Zebra soles have poison glands at the base of each fin ray. If they are attacked, the poison is powerful enough to make the predator release it immediately.
Soles are a popular eating fish.
Soles get their name from solea – which means sandal or sole of the foot.
SASSI status: East coast sole is Orange
Evileye puffers are found in the Indo-West Pacific, mainly along continental shores from Maputo to False Bay.
Round moony (natal moony)
Adult moonies live in rivers, estuaries and harbours whereas juveniles are common in freshwater or estuaries, in seagrass or algae beds. The round moony is less common off the South African south coast than the oval moony.
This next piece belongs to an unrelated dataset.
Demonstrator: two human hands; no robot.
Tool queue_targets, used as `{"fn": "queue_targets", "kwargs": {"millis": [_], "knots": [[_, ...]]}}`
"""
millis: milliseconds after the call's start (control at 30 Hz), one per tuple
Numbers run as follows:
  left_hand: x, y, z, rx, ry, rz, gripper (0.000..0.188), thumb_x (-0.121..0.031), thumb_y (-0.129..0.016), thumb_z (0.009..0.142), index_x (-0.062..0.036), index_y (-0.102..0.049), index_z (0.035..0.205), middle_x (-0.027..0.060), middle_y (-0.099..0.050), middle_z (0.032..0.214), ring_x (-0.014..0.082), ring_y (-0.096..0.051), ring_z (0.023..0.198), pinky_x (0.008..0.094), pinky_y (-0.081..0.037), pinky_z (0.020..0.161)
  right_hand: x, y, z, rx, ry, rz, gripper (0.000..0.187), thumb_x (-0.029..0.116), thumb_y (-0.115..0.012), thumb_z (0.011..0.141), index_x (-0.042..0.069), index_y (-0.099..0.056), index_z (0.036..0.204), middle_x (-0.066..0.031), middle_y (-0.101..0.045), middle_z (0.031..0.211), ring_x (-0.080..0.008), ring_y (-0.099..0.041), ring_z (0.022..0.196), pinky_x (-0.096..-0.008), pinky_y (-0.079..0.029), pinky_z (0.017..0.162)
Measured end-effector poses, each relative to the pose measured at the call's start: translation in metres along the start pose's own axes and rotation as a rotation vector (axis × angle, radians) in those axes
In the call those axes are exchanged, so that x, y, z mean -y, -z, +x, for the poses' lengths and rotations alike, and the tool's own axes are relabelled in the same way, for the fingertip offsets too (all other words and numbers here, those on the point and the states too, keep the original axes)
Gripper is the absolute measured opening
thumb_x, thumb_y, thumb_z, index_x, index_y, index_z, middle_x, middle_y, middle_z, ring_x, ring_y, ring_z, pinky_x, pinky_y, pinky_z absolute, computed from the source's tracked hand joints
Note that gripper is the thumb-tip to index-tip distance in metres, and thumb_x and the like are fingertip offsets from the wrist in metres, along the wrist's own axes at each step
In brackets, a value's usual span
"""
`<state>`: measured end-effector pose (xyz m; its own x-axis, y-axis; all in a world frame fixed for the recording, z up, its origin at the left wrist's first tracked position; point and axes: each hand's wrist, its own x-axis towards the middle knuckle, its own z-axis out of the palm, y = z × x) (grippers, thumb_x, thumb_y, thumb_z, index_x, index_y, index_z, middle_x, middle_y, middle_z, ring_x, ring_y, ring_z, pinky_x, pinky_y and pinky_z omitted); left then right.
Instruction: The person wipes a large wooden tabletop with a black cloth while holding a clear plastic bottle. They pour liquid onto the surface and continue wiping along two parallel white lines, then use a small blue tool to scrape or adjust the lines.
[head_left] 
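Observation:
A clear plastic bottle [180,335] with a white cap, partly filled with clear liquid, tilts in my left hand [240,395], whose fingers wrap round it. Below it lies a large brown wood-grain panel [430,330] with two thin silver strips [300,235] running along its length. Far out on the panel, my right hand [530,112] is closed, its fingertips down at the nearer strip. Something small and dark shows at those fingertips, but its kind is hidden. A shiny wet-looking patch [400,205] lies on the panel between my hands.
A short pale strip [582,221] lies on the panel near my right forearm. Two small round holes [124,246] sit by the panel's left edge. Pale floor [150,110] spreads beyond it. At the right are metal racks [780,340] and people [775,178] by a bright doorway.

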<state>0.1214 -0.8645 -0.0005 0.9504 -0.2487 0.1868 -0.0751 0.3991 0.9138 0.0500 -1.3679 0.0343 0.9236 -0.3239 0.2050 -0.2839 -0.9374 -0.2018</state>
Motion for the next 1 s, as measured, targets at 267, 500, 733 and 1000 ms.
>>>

Both species do well in aquariums.
Grow to a size of between 20 and 25cm.
Cape moony (oval moony)
Moonies are at home in fresh water and salt water. They occur in large shoals in rivers, estuaries, harbours and in the sea from Tanzania to the Breë River (also reported from Madagascar) and are common off the South African south coast. They are active at night and feed on shrimp and small crabs.
They are sometimes called kite fish because of their shape.
Although they prefer the shallow coastal waters of the southern and western Cape, leopard catsharks live at depths up to 250m off the Eastern Cape.